Don't Make New Year's Resolutions. Do This Instead.
On January 1, 1863, Mark Twain wrote,
Yesterday, everybody smoked his last cigar, took his last drink, and swore his last oath. Today, we are a pious and exemplary community. Thirty days from now, we shall have cast our reformation to the winds...We shall also reflect pleasantly upon how we did the same old thing last year about this time.
Willpower is a limited resource. When we get enough sleep, are well fed, and feel a sense of personal safety and self-worth, our willpower stores are high. But we inevitably get tired and hungry. And our sense of personal safety and self-worth tends to fluctuate when life doesn’t follow our preferred script—which occurs regularly.
When our willpower stores are high, we believe we will be able to follow through on whatever course of action we decide upon. And if our willpower stores were always high, we probably would have that ability. But if behavioral change requires that our willpower stores are always high, then it’s likely we will eventually “cast our reformation to the winds.”
Action vs. Resolution
I have enough experience to know that Mark Twain’s New Year’s observation applies to me. And because it applies to me, I have an impulse to avoid taking any steps toward change. If I don’t try, I can’t fail.
To get past this impulse to do nothing, instead of making a resolution that I might not keep, I take a tiny step towards changing my behavior.
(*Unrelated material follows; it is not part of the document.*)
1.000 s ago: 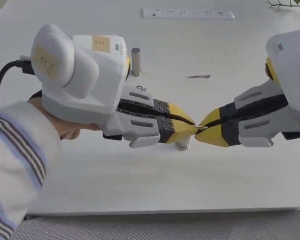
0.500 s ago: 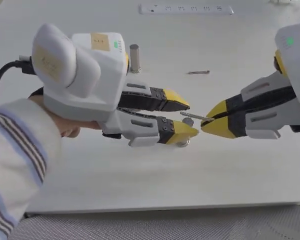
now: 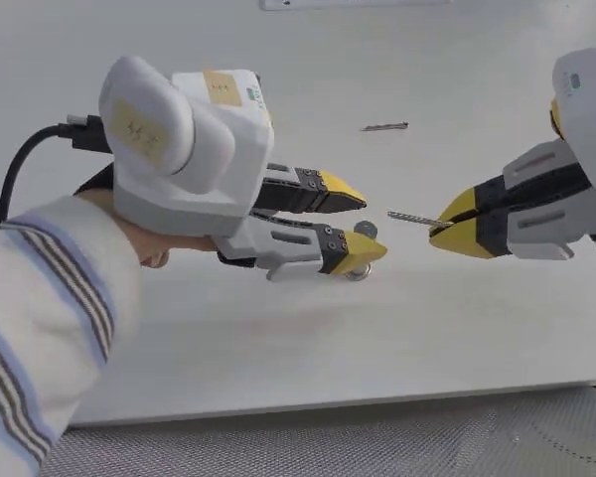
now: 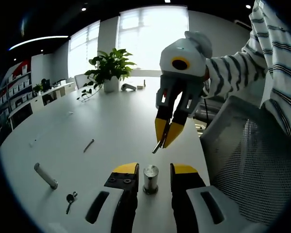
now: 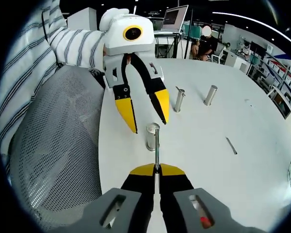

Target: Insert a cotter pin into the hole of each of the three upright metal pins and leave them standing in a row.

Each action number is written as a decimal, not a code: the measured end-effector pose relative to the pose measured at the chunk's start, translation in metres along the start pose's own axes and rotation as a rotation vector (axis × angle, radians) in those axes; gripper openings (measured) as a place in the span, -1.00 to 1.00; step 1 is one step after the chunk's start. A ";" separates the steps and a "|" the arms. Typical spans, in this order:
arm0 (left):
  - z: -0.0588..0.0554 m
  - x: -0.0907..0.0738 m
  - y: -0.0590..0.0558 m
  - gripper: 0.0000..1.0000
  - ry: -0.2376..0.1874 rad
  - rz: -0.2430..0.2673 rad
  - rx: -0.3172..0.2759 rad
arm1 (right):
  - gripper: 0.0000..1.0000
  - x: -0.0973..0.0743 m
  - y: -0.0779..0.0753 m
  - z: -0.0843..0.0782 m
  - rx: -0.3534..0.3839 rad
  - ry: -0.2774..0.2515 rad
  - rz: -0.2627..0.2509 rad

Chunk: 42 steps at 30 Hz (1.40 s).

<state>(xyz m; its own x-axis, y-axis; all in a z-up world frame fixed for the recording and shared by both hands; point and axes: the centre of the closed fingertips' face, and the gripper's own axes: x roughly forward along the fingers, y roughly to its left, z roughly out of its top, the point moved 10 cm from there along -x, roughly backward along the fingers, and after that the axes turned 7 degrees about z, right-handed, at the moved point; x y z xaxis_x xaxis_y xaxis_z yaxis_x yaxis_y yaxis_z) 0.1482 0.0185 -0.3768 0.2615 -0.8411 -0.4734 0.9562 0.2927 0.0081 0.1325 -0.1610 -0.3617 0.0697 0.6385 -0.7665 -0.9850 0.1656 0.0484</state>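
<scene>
A short upright metal pin (image 3: 364, 230) stands between the spread jaws of my left gripper (image 3: 372, 229), which is open and does not touch it. In the left gripper view the same pin (image 4: 151, 178) rises between the yellow fingertips. My right gripper (image 3: 439, 229) is shut on a thin cotter pin (image 3: 407, 218), whose free end points at the pin's top from a short gap away. The cotter pin (image 5: 156, 145) lines up with the pin (image 5: 152, 137) in the right gripper view, where the left gripper (image 5: 148, 124) hangs open behind it.
Two more upright metal pins (image 5: 179, 100) (image 5: 211, 95) stand farther back on the white table (image 3: 278, 328); the nearer one seems to carry a cotter pin. A loose cotter pin (image 3: 384, 127) lies beyond. The table's front edge (image 3: 328, 402) and a mesh chair are close.
My left gripper, shut at the cotter pin's tip a second ago, has opened. The right gripper has drawn back to the right with the cotter pin. The head camera shifted too.
</scene>
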 end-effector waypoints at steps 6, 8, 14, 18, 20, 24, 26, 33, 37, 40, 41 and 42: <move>-0.004 0.004 0.001 -0.74 0.039 0.001 -0.002 | -1.00 0.004 -0.007 -0.013 0.009 0.014 0.014; -0.005 0.005 0.002 -0.74 0.049 0.002 0.002 | -1.00 0.007 -0.010 -0.017 0.007 0.018 0.019; -0.007 0.006 0.004 -0.76 0.075 0.014 -0.004 | -1.00 0.013 -0.015 -0.019 -0.020 0.025 0.043; -0.006 0.007 0.003 -0.80 0.089 0.010 -0.002 | -1.00 0.015 -0.016 -0.016 -0.039 0.023 0.054; -0.005 0.007 0.003 -0.80 0.096 0.011 -0.012 | -1.00 0.016 -0.017 -0.015 -0.064 0.029 0.059; -0.004 0.007 0.004 -0.81 0.107 0.006 0.003 | -1.00 0.016 -0.017 -0.012 -0.116 0.057 0.052; -0.004 0.008 0.004 -0.81 0.114 0.000 0.013 | -1.00 0.016 -0.017 -0.010 -0.122 0.055 0.047; -0.002 0.008 0.005 -0.81 0.124 0.000 0.017 | -1.00 0.017 -0.017 -0.008 -0.153 0.081 0.052; -0.002 0.008 0.004 -0.81 0.126 -0.001 0.022 | -1.00 0.018 -0.016 -0.008 -0.153 0.083 0.053; -0.002 0.008 0.004 -0.81 0.127 -0.001 0.025 | -1.00 0.018 -0.016 -0.006 -0.151 0.077 0.055; -0.002 0.008 0.004 -0.81 0.127 -0.001 0.028 | -1.00 0.017 -0.015 -0.005 -0.150 0.072 0.056; -0.002 0.007 0.003 -0.81 0.127 -0.001 0.029 | -1.00 0.017 -0.015 -0.004 -0.148 0.067 0.057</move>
<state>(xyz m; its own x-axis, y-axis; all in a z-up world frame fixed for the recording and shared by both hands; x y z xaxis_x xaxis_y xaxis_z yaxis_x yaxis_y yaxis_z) 0.1533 0.0141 -0.3819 0.2433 -0.7767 -0.5809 0.9603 0.2770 0.0319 0.1481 -0.1556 -0.3784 0.0071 0.5916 -0.8062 -0.9999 0.0144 0.0017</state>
I begin with my idealized vision of change and then think of a very small action that will move me one step closer to it. For example, if my idealized vision is “I will meditate for twenty minutes every morning,” a small action might be “I will place ‘meditate for two minutes’ on my calendar for two days each week during the month of January.”
And then, with my willpower high, I will immediately follow through. “Meditate” will appear on my calendar from 7:35 a.m.-7:37 a.m. eight times in January with a reminder message scheduled to pop up at 7:30 a.m.
Perhaps I will ignore my calendar’s reminders. But it’s likely there will be some days I meditate. And sometimes for longer than two minutes.
After a few weeks, instead of being a person who wants to meditate for twenty minutes each day, I will be a person who sometimes meditates.
At the end of January, I will decide what, if anything, I want to place on my calendar for February.
Making Effort Effortless
It’s hard to get myself to change, even if the change has clear benefits.
Even though I like walking and how I feel after taking a walk, it’s still often hard to get myself out the door. Similarly, I don’t like making the effort to write. But I like writing, and I like sharing what I’ve written.
I don’t like making an effort. But I like the results making an effort brings.
It’s possible my spirit animal is a sloth.
I need structures in place to help me make behavioral changes. For example, if the only time I did yoga was when I was at home by myself, I wouldn’t maintain a regular practice. So a few days a week, I put on a pair of shorts, get in my car, and drive to a yoga studio. From there, the yoga takes care of itself.
Positive behavioral change has its own virtuous feedback loop. It tends to feel good. And if it feels good, I want to do it more. In this way, I’m not complicated.
My biggest impediment to change is the effort required to take the first step. I need that first step to be as effortless as possible. Putting something on my calendar, without adding the internal message that I have to follow through, takes very little effort. And it helps me overcome my greatest obstacle. I’ve begun.
Making small changes to your physical environment also takes very little effort. For example, I keep my gym shorts right next to my underwear. I need all the help I can get.
If you’re prone to making New Year’s resolutions you usually don’t keep, try thinking small. And if you’re a person who doesn’t make New Year’s resolutions because you don’t want to set yourself up for failure, then don’t make a resolution. Instead, do something.
What is a small, non-threatening action you could take to move you one step closer to an idealized behavioral change you would like to make?
If you want, you can take that very small action right now. You never know where it might lead.
I wish you and the world at large, peace and blessings for 2023.